Pour Abrams, qui croyait que les sciences dites exactes sont en fait exactes, non exactes, la pensée analogique ayant un rôle dans l'histoire recourt à un petit éventail de variantes. Le titre de son œuvre cherche à accentuer la dualité analogique fondamentale qui imprègne les réflexions sur la poésie et la peinture depuis Platon. "Miroir" (miroir) est la métaphore favorite pour dire de la poésie et de la peinture comme imitation de la nature, comme une « lampe » (lampe) est l'opposition selon laquelle de tels arts mettent en valeur l'intériorité du créateur, l'éclairant de mots, de lignes et de couleurs. Etant « miroir et « lampe » les analogies fondamentales et antagonistes, Platon pour le premier, Plotin et Longin pour le second en sont les sources rayonnantes fondamentales.

Le fait que Plotin et Longin appartenaient également à la pensée antique ne ferait que démontrer à quel point l'éventail des analogies disponibles pour la pensée humaine est restreint. Et le fait que "l'imitation du miroir" ait une histoire beaucoup plus longue soulignerait à quel point notre pensée privilégierait le traditionnel. Cependant, pour être juste, il faut ajouter qu'Abrams n'est pas si schématique : le privilège de l'imitation n'empêche pas qu'il y ait des divergences dans l'affirmation de ce que l'art imite. Sans parler du désaccord entre Platon et Aristote – tâche qu'Abrams accomplit de la manière la plus triviale possible –, l'adoption de la traduction latine, imitation, consacré par Horace, s'accompagne du fameux distique « enseigner et ravir » (prodesse et supprimer), ce qui, à son tour, donnerait lieu à l'alternative consistant soit à maintenir la double exigence, soit à ne privilégier que le plaisir.

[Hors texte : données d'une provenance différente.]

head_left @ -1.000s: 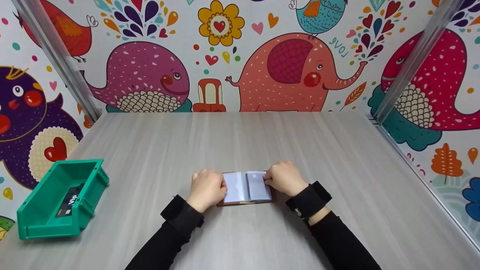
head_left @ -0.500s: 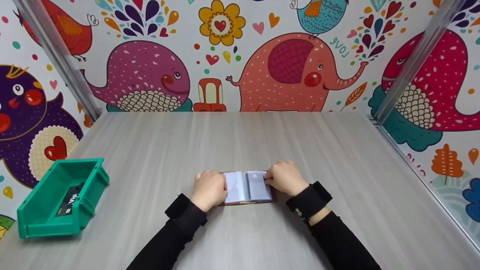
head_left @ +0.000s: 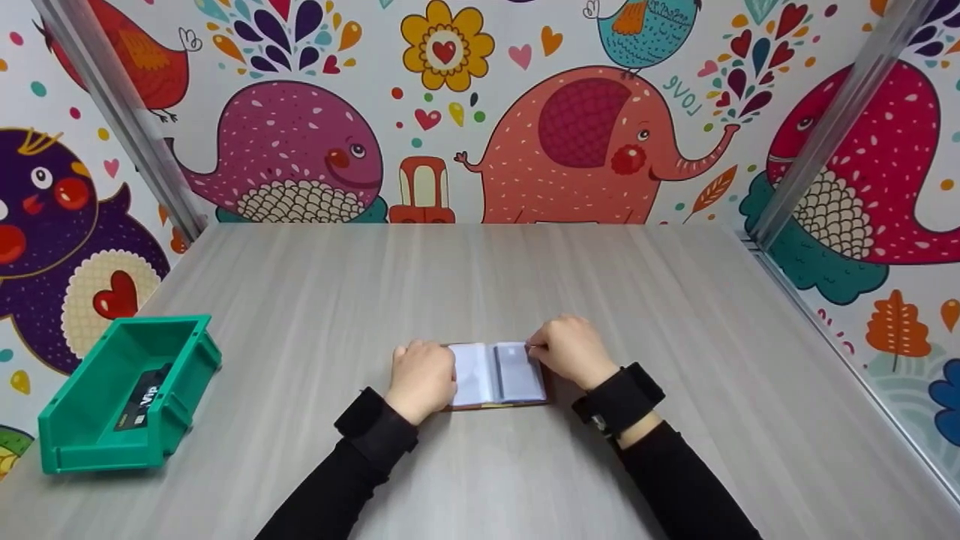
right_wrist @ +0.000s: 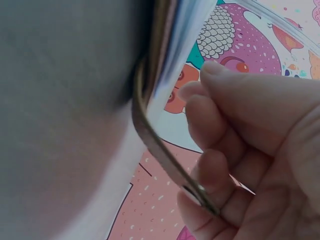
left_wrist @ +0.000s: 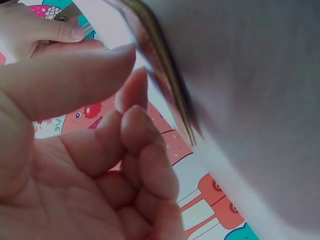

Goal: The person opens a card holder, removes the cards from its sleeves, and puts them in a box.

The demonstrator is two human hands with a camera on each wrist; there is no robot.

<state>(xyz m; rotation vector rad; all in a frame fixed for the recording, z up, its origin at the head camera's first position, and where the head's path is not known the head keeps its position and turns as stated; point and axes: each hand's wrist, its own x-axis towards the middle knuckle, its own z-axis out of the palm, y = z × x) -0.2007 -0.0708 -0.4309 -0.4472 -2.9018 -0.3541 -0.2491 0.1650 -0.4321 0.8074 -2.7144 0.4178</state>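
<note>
A person in black sleeves point(head_left: 690, 484) and black wristbands point(head_left: 621, 397) works at a pale wood-grain table point(head_left: 495, 465), a brown-covered card holder point(head_left: 495, 375) lying open before them, its whitish pages facing up. The left hand point(head_left: 422, 380) sits at the holder's nine o'clock edge, fingers curled; whether they grip the cover cannot be told. The right hand point(head_left: 574, 350) bends in from two o'clock, fingers curled about the cover's free edge, thumb and forefinger close together. Well apart at nine o'clock stands a green plastic bin point(head_left: 105, 459), a black "Vip" card point(head_left: 144, 397) inside. Cartoon-printed walls point(head_left: 495, 22) enclose the table: a purple whale point(head_left: 300, 142) toward eleven, a yellow flower point(head_left: 448, 46) at twelve, a coral elephant point(head_left: 555, 187) toward one. Metal posts point(head_left: 124, 112) rise at ten and two, where the walls meet.
</note>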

Mais pas seulement : au XVIIIe siècle, Batteux et Lessing, dans des ouvrages publiés respectivement en 1747 et 1776, soulignaient que l'imitation est atteignable par déduction ou par induction. Si Abrams, cependant, ne s'intéresse pas à une histoire de l'art prise comme « imitation », c'est parce que son propos se focaliserait plutôt sur la théorie romantique, précisément sur celle qui mettrait l'accent sur l'analogie de l'ampoule électrique. Cependant, il est tout de même curieux que la source de la lampe romantique se trouve chez lui dans la pensée néoclassique. D'où les similitudes que l'auteur découvre entre les propos des anglais néoclassiques par excellence, le Dr. Johnson, et la "Préface" de ballades lyriques (1800), de Wordsworth – souvent considéré comme le manifeste du romantisme anglais.

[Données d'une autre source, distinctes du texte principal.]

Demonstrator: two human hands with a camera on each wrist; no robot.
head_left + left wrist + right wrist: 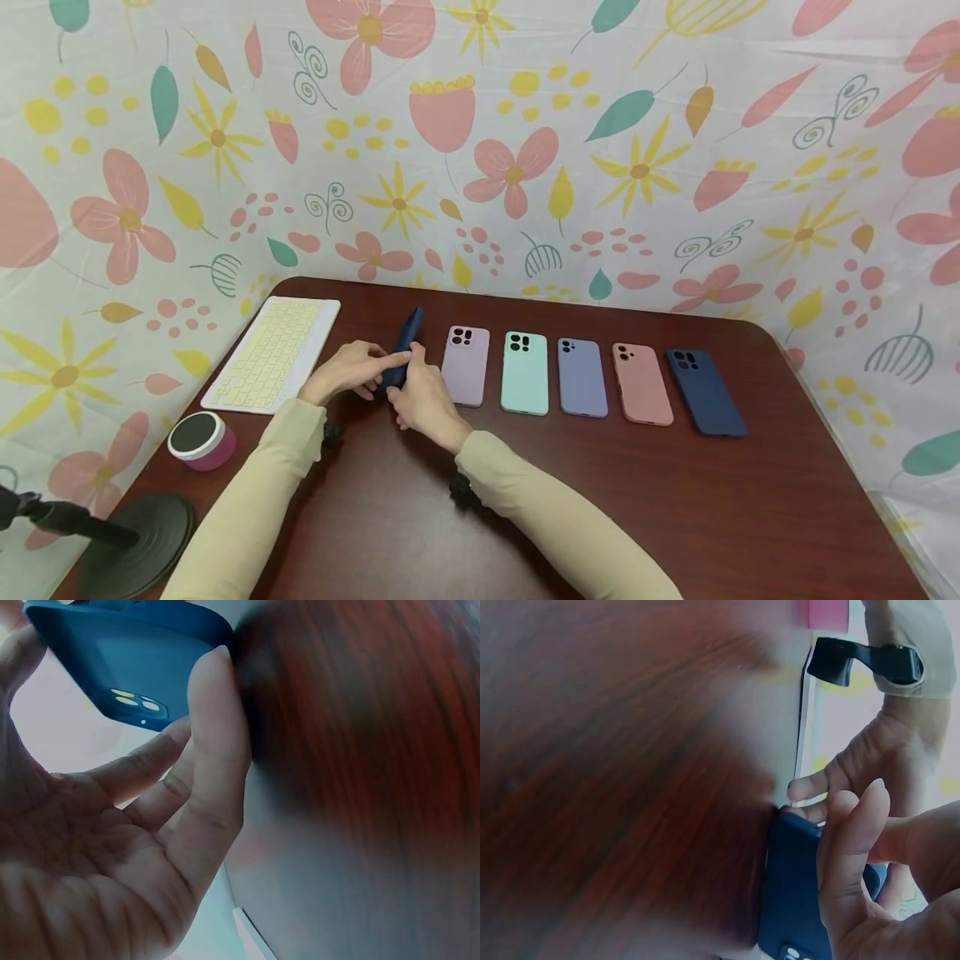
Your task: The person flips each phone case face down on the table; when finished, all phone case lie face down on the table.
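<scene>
A dark blue phone case (pixel 405 332) stands tilted up on its long side on the table, between my two hands. In the left wrist view, the hollow inside of the case (pixel 142 664) and its camera cutouts show. My left hand (pixel 348 369) grips it from the left, with fingers at its lower edge. From the right, my right hand (pixel 429 398) holds it near the close end. The right wrist view shows the case's outer side (pixel 795 877) resting on the table, partly hidden by the right fingers (pixel 847 855).
Right of my hands lie lilac (pixel 465 367), mint (pixel 525 375), periwinkle (pixel 582 379), pink (pixel 643 385) and dark blue (pixel 707 393) phone cases in a row. A white keyboard (pixel 272 354), a pink jar (pixel 202 440) and a black stand base (pixel 138 542) are at left.
</scene>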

En tout cas, Abrams convient que la métaphore du miroir a progressivement cédé la place à celle de la lampe, représentée par la figure du génie créateur. Ainsi, il propose que, en somme, jusqu'au début du XIXe siècle, la réflexion critique en Occident était dominée (a) par la théorie mimétique platonicienne, (b) par la rectification aristotélicienne partielle, (c) par le pragmatisme, « qui a duré depuis la fusion de la rhétorique avec la poétique aux époques hellénistique et romaine presque jusqu'à la fin du XVIIIe siècle » et (d) par la théorie expressive du romantisme anglais (et un peu plus tôt allemand). (En ne disant mot de l'autonomie de l'œuvre d'art, il montre qu'il fait fi de ses contemporains).

* Luiz Costa Lima Professeur émérite à l'Université pontificale catholique de Rio de Janeiro (PUC/RJ) et critique littéraire. Auteur, entre autres livres, de Le fondement de l'esprit : la question de la fiction (UNESP).

Initialement publié le Journal des critiques no. 11, mars 2011.

Référence


MH Abrams. Le miroir et la lampe : théorie romantique et tradition critique. Traduction : Alzira Vieira Allegro. São Paulo, Unesp, 480 pages.